** What you are asked to do **
The lines below must be transcribed exactly as given, with the images removed.

** Recorded information **
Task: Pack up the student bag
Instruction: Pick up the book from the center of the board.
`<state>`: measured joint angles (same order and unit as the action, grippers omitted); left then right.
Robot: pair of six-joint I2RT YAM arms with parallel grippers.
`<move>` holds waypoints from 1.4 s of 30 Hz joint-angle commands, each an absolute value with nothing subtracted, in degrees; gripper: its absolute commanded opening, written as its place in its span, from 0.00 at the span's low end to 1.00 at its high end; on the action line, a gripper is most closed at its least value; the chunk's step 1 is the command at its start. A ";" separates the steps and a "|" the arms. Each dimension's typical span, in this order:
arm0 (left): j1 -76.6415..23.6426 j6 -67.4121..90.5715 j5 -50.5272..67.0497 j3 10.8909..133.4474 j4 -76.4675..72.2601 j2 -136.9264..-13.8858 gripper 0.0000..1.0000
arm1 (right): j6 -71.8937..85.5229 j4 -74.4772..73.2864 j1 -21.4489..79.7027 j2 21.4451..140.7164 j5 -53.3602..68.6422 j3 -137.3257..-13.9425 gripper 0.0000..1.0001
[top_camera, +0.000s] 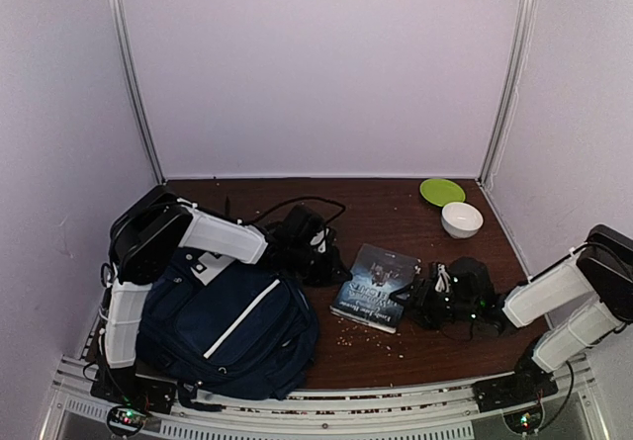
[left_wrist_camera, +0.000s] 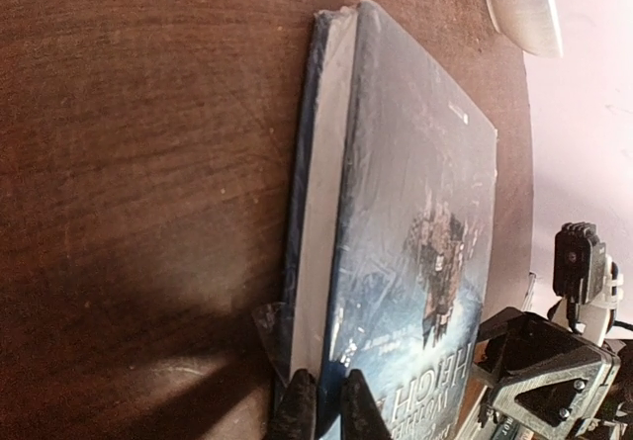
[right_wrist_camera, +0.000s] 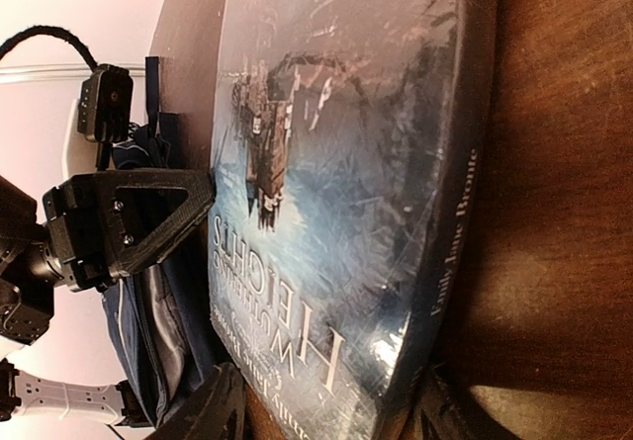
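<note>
Seen from above, the navy student bag (top_camera: 227, 326) lies at the front left of the brown table (top_camera: 376, 203), and beside it the left gripper (top_camera: 329, 265) reaches the Wuthering Heights book (top_camera: 377, 287). The right gripper (top_camera: 423, 302) meets the book's other side, and a green plate (top_camera: 442, 191) and white bowl (top_camera: 462, 220) sit at the back right. The left wrist view shows that claw almost closed, its fingers (left_wrist_camera: 295, 412) pinching the book's edge beside the page block. In the right wrist view the other claw stands wide, astride the book's near end, though whether it presses the book I cannot tell; the bag lies just beyond.
</note>
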<state>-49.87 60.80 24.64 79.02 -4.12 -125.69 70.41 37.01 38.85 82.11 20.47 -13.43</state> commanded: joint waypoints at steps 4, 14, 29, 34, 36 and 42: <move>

** Response to this exercise **
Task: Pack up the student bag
Instruction: Pick up the book from the center of the board.
`<state>`: measured joint angles (same order and unit as the action, grippers omitted); left then right.
Robot: pair of six-joint I2RT YAM arms with parallel grippers.
`<move>` holds waypoints from 1.4 s of 30 Hz joint-angle commands, each an absolute value with nothing subtracted, in degrees; gripper: its absolute commanded opening, written as its place in its span, from 0.00 at the span's low end to 1.00 at its high end; on the action line, a gripper is most closed at its least value; the chunk's step 1 is the command at its start. A ";" separates the steps and a "|" the arms. Each dimension's typical span, in this order:
arm0 (left): j1 -76.6415..23.6426 j6 -67.4121..90.5715 j5 -50.5272..67.0497 j3 10.8909..133.4474 j4 -76.4675..72.2601 j2 -136.9264..-13.8858 gripper 0.0000..1.0000
arm1 (right): j6 -71.8937..85.5229 j4 -74.4772..73.2864 j1 -21.4489..79.7027 j2 21.4451..140.7164 j5 -53.3602..68.6422 j3 -137.3257..-13.9425 gripper 0.0000..1.0001
[top_camera, +0.000s] 
[left_wrist_camera, +0.000s] 
[right_wrist_camera, +0.000s] 
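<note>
Seen from above, the navy student bag (top_camera: 227, 326) lies at the front left of the brown table (top_camera: 376, 203), and beside it the left gripper (top_camera: 329, 265) reaches the Wuthering Heights book (top_camera: 377, 287). The right gripper (top_camera: 423, 302) meets the book's other side, and a green plate (top_camera: 442, 191) and white bowl (top_camera: 462, 220) sit at the back right. The left wrist view shows that claw almost closed, its fingers (left_wrist_camera: 295, 412) pinching the book's edge beside the page block. In the right wrist view the other claw stands wide, astride the book's near end, though whether it presses the book I cannot tell; the bag lies just beyond.
</note>
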<state>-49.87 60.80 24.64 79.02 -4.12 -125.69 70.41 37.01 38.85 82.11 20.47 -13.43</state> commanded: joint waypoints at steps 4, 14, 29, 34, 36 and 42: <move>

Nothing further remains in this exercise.